Florencia Cambariere, Editorial Director Global VR Editoras, is in charge of one of the publishing houses that has grown the most in recent years in the country, thanks to the wave of youth literature. Responsible for outlining what the label publishes in Argentina, Spain, Mexico and Brazil, she believes that in order to address the issue it is necessary to investigate what material a catalog articulates. “We can think about it the other way around from how it is proposed to us now. If one wanted to understand a time, one could investigate what the publishers published, in fiction and non-fiction, during those years. Because surely, the publishers were after the sensibility of a society I think that erasing issues from literature that can be epochal marks leaves us without reference”, he analyzes.

He tells, for example, that after the consecration of Jorge Bergoglio as Pope, he took care of selling the rights to a book that he had written during his years as archbishop of Buenos Aires. And he asked, in each one of the translations, that the authorship of “Jorge Bergoglio” appear; That would be a clear sign that that book gave an account of his thinking during his years as a religious in Argentina.

It makes some distinctions for the edition of a catalog of contemporary reading. “In the reading reports that we request about the manuscripts, among the many things that we consult, is whether any of the content is offensive.
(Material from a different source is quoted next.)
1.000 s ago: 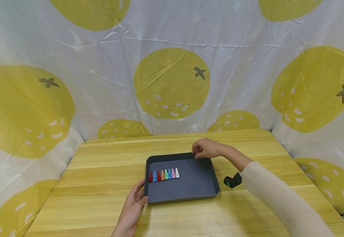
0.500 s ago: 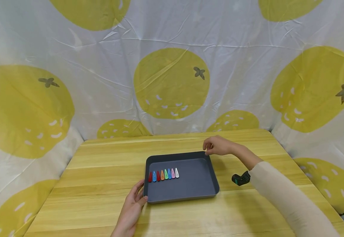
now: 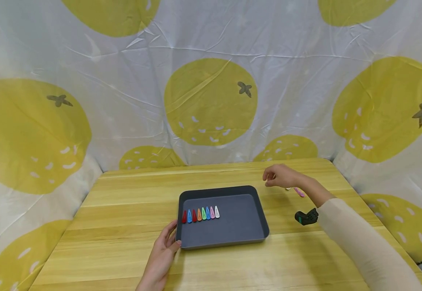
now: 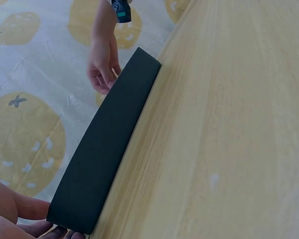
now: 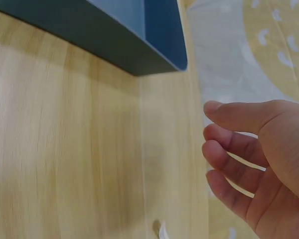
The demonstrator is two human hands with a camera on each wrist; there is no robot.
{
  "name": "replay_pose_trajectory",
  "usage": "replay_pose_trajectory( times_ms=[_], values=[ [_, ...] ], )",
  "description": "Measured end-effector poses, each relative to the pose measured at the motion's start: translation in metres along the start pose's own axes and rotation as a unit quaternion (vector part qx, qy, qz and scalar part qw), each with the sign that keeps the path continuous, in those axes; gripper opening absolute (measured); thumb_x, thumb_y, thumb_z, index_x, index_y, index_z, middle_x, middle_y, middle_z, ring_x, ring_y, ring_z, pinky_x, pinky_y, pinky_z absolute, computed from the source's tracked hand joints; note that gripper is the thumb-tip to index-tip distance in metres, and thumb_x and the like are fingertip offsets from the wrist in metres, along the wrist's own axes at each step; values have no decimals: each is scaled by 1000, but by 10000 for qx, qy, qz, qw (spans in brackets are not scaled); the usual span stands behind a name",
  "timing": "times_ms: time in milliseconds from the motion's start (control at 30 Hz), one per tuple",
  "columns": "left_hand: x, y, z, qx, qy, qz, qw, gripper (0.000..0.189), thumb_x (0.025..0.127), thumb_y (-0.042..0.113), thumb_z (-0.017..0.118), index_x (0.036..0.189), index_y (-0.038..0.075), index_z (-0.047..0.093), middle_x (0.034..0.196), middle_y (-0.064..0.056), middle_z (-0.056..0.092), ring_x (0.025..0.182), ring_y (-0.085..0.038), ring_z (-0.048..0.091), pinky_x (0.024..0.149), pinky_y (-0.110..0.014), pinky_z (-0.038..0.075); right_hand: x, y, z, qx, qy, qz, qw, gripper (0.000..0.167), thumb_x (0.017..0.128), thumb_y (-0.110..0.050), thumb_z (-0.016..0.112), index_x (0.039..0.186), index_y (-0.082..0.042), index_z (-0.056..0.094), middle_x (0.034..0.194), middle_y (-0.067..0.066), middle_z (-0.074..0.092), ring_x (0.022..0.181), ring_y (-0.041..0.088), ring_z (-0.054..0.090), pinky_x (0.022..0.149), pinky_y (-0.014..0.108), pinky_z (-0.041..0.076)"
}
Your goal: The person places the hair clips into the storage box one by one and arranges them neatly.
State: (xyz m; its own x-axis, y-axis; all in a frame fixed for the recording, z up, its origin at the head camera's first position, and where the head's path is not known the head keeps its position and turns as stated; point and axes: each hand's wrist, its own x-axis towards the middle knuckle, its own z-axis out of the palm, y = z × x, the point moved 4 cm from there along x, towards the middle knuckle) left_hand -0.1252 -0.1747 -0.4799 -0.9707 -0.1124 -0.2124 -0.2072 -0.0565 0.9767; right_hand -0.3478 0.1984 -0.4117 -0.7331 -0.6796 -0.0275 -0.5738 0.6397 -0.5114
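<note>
A dark grey tray sits on the wooden table. My left hand holds its near left corner, thumb at the rim and fingers along the side; the left wrist view shows the fingers at that corner. Several snap hair clips in red, blue, orange, green, pink and white lie in a row in the tray's left half. My right hand hovers beyond the tray's far right corner, fingers loosely bent with nothing between them. Close by on the table lie a pink hair clip and a white one, partly hidden.
A small black device is at the right wrist. The light wood table stretches around the tray. A white curtain with yellow fruit prints hangs behind and at both sides.
My right hand has moved right, from over the tray's far rim to beyond its far right corner, uncovering the pink clip. The left hand, tray and row of clips have stayed put.
</note>
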Motion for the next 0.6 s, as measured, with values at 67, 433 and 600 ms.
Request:
replay_pose_trajectory(
  times_ms=[67, 433, 600],
  values=[
    [0, 0, 0, -3, -7, -10, 10000, 63, 100, -15, 43, 160, 1, 30, 166, -24, 22, 149, -44, 28, 117, -55, 30, -4, 4, -2, 52, 16, 61, 10000, 15, 98, -7, 71, 109, 2, 70, 90, 0, 67, 83, 18, 64, 75, 39, 55],
    [0, 0, 0, 23, -6, -14, 10000, 63, 99, -14, 43, 160, 2, 31, 166, -24, 22, 148, -44, 28, 118, -55, 29, -29, 33, -16, 212, 82, 477, 9986, 18, 98, -8, 70, 111, 4, 69, 93, 4, 70, 84, 22, 67, 76, 42, 56],
    [0, 0, 0, 33, -22, 4, 10000, 63, 100, -14, 44, 160, 1, 30, 166, -25, 22, 148, -44, 28, 117, -55, 29, -42, 49, -17, 281, 57, 910, 9954, 17, 99, -8, 69, 111, 5, 68, 92, 6, 71, 85, 26, 68, 83, 50, 54]
  ],
)
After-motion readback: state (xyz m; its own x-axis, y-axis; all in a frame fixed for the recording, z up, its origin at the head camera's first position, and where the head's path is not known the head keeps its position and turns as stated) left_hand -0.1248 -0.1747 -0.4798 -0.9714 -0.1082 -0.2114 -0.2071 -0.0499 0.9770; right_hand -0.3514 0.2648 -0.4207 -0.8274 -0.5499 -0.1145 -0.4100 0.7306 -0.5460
This does not imply, a priori, censorship of the text, but it does enable a dynamic conversation with the author about why and for what literary purpose that decision is made”, he explains.

“I understand when writers, and it is something that is happening a lot abroad, complain that these operations tend to wash the works or when they shoot you in the heart of meaning. But it is impossible to generalize on this, a lot depends on each catalog and the imprint of each author”, he distinguishes.

He also accepts that there may be a distinction between what is usually called “high literature”, intended for readers with experience and some training, and “more commercial” literature, in which a way of approaching more passatist texts is involved. .

“We are interested in being careful, and especially when we target readers in training. When we address sensitive topics -related to health, the body, ties or -it seems important to us to be careful and put empathy into play when we publish books for young people or children”, maintains Cambariere and accepts that editors are, with their cuts and preferences, also opinion makers.

Melisa Corbetto has been the editor of the VR Editoras youth catalog for five years and believes that the catalog should have an imprint of “responsibility and diversity”. “They are books for young people, they have to be interested in them, not their parents. But the approach has to be responsible,” she says.

He also says that although they do not have a team of sensitive readers who prescribe yes and no, to deal with issues such as teenage pregnancy, abortion, Nazism or abuse, they resort to the advice of psychologists or professionals trained in specific issues.

“We understand that our readers, due to their age and training, are sensitive and vulnerable to certain issues. Our books are entertaining, but they also play a role in psycho-emotional training.” And he explains that it is not a question, in this case, of capriciously covering a sensibility, but of putting it in context to care for it.